Work required:
I'd like the listing below copied exactly, with the images left out.

======== Recorded information

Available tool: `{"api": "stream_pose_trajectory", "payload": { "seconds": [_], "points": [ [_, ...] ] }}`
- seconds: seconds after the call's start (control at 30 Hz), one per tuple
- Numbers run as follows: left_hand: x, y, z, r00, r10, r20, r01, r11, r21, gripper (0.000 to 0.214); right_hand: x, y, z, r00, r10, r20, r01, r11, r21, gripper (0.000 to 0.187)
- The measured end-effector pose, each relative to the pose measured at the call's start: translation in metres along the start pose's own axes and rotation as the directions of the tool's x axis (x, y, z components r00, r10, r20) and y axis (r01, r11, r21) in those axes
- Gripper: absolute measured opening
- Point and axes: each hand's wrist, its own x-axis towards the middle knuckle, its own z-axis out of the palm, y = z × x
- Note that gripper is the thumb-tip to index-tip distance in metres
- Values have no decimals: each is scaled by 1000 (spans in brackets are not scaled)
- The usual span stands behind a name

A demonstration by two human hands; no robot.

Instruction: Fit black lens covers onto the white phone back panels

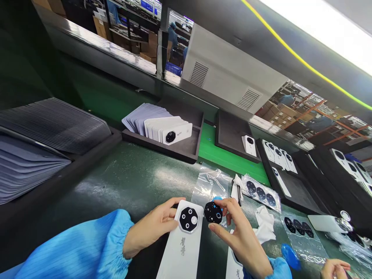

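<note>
My left hand (155,224) grips the upper left edge of a white phone back cover (184,257). The cover has a black camera area with several round holes and dark lettering below it. Just right of it, my right hand (238,228) pinches a black camera lens plate (213,212) between thumb and fingers. The plate is apart from the cover, and a bit of blue film shows behind it. Under my right hand lies a second white back cover (234,265), partly hidden by the hand.
A black tray (188,153) holds fanned white covers; another tray (116,135) at left holds grey sheets. Bagged lens plates (260,193), a white cloth (265,224), blue film (290,255) and a bottle (325,224) lie at right. Another person's hand (334,268) shows lower right.
</note>
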Motion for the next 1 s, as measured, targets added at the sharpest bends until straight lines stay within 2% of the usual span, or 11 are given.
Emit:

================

Solved problem:
Available tool: `{"api": "stream_pose_trajectory", "payload": { "seconds": [_], "points": [ [_, ...] ] }}`
- seconds: seconds after the call's start (control at 30 Hz), one per tuple
- Numbers run as follows: left_hand: x, y, z, r00, r10, r20, r01, r11, r21, gripper (0.000 to 0.214); right_hand: x, y, z, r00, r10, r20, r01, r11, r21, gripper (0.000 to 0.187)
- The measured end-effector pose, each relative to the pose measured at the call's start: translation in metres along the start pose's own axes and rotation as the directions of the tool's x axis (x, y, z components r00, r10, r20) and y axis (r01, r11, r21) in those axes
- Gripper: absolute measured opening
- Point and axes: each hand's wrist, its own x-axis towards the middle knuckle, its own z-axis out of the palm, y = z × x
- Note that gripper is the thumb-tip to index-tip distance in metres
- Values have no decimals: each is scaled by 1000 (spans in brackets are not scaled)
- The usual span stands behind a name

A demonstration by two human hands; no robot.

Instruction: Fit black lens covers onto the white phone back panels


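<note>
My left hand (155,224) grips the upper left edge of a white phone back cover (184,257). The cover has a black camera area with several round holes and dark lettering below it. Just right of it, my right hand (238,228) pinches a black camera lens plate (213,212) between thumb and fingers. The plate is apart from the cover, and a bit of blue film shows behind it. Under my right hand lies a second white back cover (234,265), partly hidden by the hand.
A black tray (188,153) holds fanned white covers; another tray (116,135) at left holds grey sheets. Bagged lens plates (260,193), a white cloth (265,224), blue film (290,255) and a bottle (325,224) lie at right. Another person's hand (334,268) shows lower right.
</note>
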Motion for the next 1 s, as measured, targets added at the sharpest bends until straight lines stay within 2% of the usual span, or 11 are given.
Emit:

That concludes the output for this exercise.